Start of Block
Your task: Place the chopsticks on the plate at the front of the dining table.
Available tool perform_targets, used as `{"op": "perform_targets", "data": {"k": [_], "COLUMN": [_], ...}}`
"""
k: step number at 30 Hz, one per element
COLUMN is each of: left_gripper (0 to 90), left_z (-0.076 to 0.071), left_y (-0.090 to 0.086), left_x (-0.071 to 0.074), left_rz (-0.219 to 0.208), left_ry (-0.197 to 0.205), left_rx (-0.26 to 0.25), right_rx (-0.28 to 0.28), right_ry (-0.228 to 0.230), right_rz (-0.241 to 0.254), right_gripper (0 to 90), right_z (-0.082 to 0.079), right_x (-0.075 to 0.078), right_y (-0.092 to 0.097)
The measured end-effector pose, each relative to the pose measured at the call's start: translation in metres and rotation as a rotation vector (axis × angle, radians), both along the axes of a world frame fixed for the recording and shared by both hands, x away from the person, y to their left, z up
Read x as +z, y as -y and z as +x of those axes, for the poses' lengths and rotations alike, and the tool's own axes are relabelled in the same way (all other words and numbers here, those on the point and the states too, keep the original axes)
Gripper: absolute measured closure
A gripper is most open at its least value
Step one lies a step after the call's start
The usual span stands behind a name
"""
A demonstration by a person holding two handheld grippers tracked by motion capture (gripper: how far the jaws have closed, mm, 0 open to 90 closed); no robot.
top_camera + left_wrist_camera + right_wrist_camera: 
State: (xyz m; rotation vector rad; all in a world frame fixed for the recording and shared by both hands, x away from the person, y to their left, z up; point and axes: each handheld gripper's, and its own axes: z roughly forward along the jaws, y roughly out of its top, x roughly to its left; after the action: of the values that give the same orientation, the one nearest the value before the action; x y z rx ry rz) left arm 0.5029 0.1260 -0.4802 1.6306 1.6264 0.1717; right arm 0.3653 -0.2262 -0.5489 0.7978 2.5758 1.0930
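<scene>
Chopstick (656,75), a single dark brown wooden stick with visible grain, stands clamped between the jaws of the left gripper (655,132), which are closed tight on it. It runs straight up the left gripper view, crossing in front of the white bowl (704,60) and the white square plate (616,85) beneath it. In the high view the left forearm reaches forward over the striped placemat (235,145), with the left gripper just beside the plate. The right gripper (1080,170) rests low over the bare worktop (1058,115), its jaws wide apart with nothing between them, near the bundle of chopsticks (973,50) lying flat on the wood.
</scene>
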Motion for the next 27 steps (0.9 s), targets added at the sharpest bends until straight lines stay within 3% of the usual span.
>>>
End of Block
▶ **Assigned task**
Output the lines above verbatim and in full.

▶ **Written response**
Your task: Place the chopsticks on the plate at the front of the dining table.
Available tool perform_targets, used as `{"op": "perform_targets", "data": {"k": [_], "COLUMN": [_], ...}}`
"""
k: step number at 30 Hz, one per element
COLUMN is each of: left_gripper (0 to 90), left_z (-0.076 to 0.071), left_y (-0.090 to 0.086), left_x (-0.071 to 0.074), left_rz (-0.219 to 0.208), left_ry (-0.197 to 0.205), left_rx (-0.26 to 0.25), right_rx (-0.28 to 0.28), right_ry (-0.228 to 0.230), right_rz (-0.241 to 0.254), right_gripper (0 to 90), right_z (-0.082 to 0.079), right_x (-0.075 to 0.078), right_y (-0.092 to 0.097)
The measured end-effector pose, each relative to the pose measured at the call's start: translation in metres and rotation as a rotation vector (axis × angle, radians), both along the axes of a world frame fixed for the recording and shared by both hands, x away from the person, y to their left, z up
Read x as +z, y as -y and z as +x of those axes, for the poses' lengths and rotations alike, and the tool's own axes are relabelled in the same way (all other words and numbers here, those on the point and the states too, keep the original axes)
Gripper: absolute measured closure
A gripper is most open at its least value
Step one lies a step after the call's start
The usual span stands behind a name
"""
A demonstration by a person holding two handheld grippers tracked by motion capture (gripper: how far the jaws have closed, mm, 0 open to 90 closed); no robot.
top_camera + left_wrist_camera + right_wrist_camera: 
State: (xyz m; rotation vector rad; all in a world frame fixed for the recording and shared by both hands, x away from the person, y to their left, z up; point and axes: each handheld gripper's, and its own axes: z roughly forward along the jaws, y roughly out of its top, x roughly to its left; after the action: of the values that give the same orientation, the one nearest the value before the action; x y z rx ry rz) left arm 0.5029 0.1260 -0.4802 1.6306 1.6264 0.1717; right arm 0.3653 -0.2262 -0.5489 0.7978 2.5758 1.0930
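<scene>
Chopstick (656,75), a single dark brown wooden stick with visible grain, stands clamped between the jaws of the left gripper (655,132), which are closed tight on it. It runs straight up the left gripper view, crossing in front of the white bowl (704,60) and the white square plate (616,85) beneath it. In the high view the left forearm reaches forward over the striped placemat (235,145), with the left gripper just beside the plate. The right gripper (1080,170) rests low over the bare worktop (1058,115), its jaws wide apart with nothing between them, near the bundle of chopsticks (973,50) lying flat on the wood.
</scene>
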Motion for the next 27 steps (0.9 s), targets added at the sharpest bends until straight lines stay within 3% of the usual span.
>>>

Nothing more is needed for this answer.